ABOUT THIS EXERCISE:
The data below should be restated word for word, with every picture omitted.

STORED DATA:
◆ ◆ ◆ ◆ ◆ ◆ ◆

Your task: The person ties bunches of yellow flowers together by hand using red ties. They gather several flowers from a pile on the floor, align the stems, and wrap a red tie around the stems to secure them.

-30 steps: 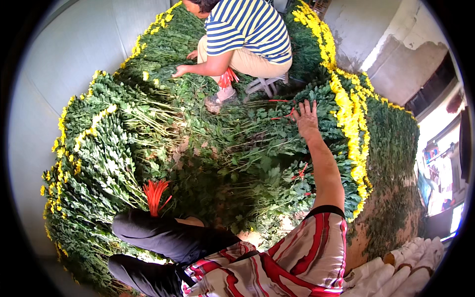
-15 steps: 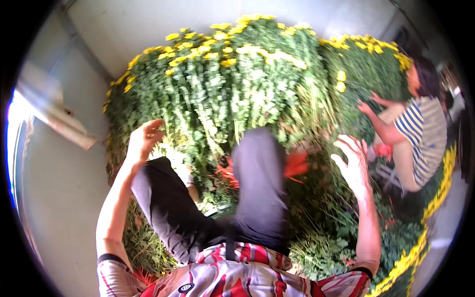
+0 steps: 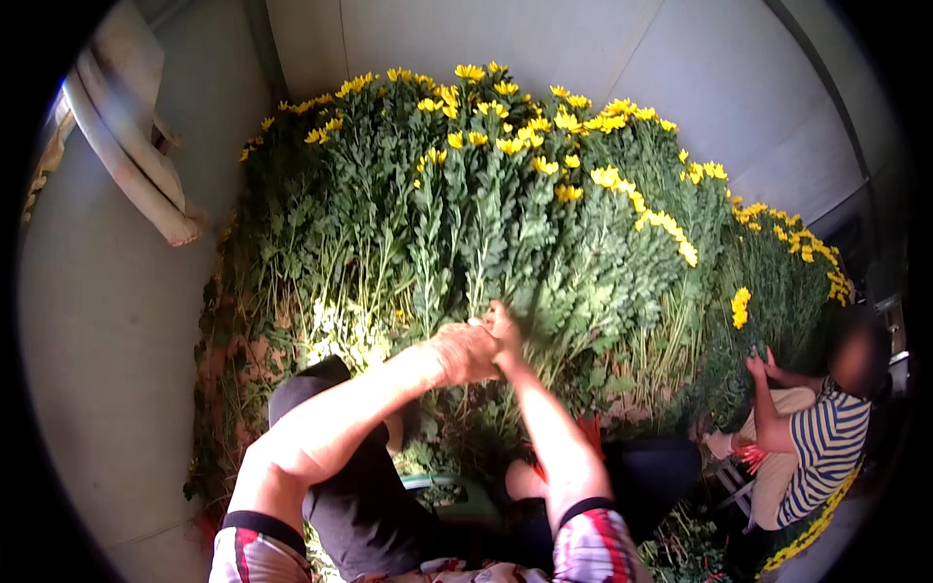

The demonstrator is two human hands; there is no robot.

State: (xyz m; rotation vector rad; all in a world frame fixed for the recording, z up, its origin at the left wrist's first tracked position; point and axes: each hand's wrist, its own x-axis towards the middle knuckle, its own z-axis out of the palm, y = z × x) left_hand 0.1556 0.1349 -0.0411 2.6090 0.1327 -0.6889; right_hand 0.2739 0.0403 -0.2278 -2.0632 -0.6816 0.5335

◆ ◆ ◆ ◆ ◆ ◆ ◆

TASK SOLUTION:
Your task: The person ties bunches of yellow flowers together by hand using red ties. They gather several flowers from a pile on the floor, align the stems, and wrap a red tie around the stems to secure them.

-30 steps: 
-15 steps: 
+0 steps: 

The demonstrator is two human hands; there is no robot.

State: (xyz m; rotation vector rad; all in a world frame fixed for the recording, z up, its origin at the left wrist's first tracked position; point and axes: each hand's wrist, its own x-axis towards the middle knuckle, its own z-axis out of the palm, y = z × x) left_hand 0.1556 0.1349 -0.0411 2.6090 0.1327 -0.6889; right_hand 0.2739 0.0403 -0.2278 -2.0632 -0.6816 0.5335

No further work is required for this exercise.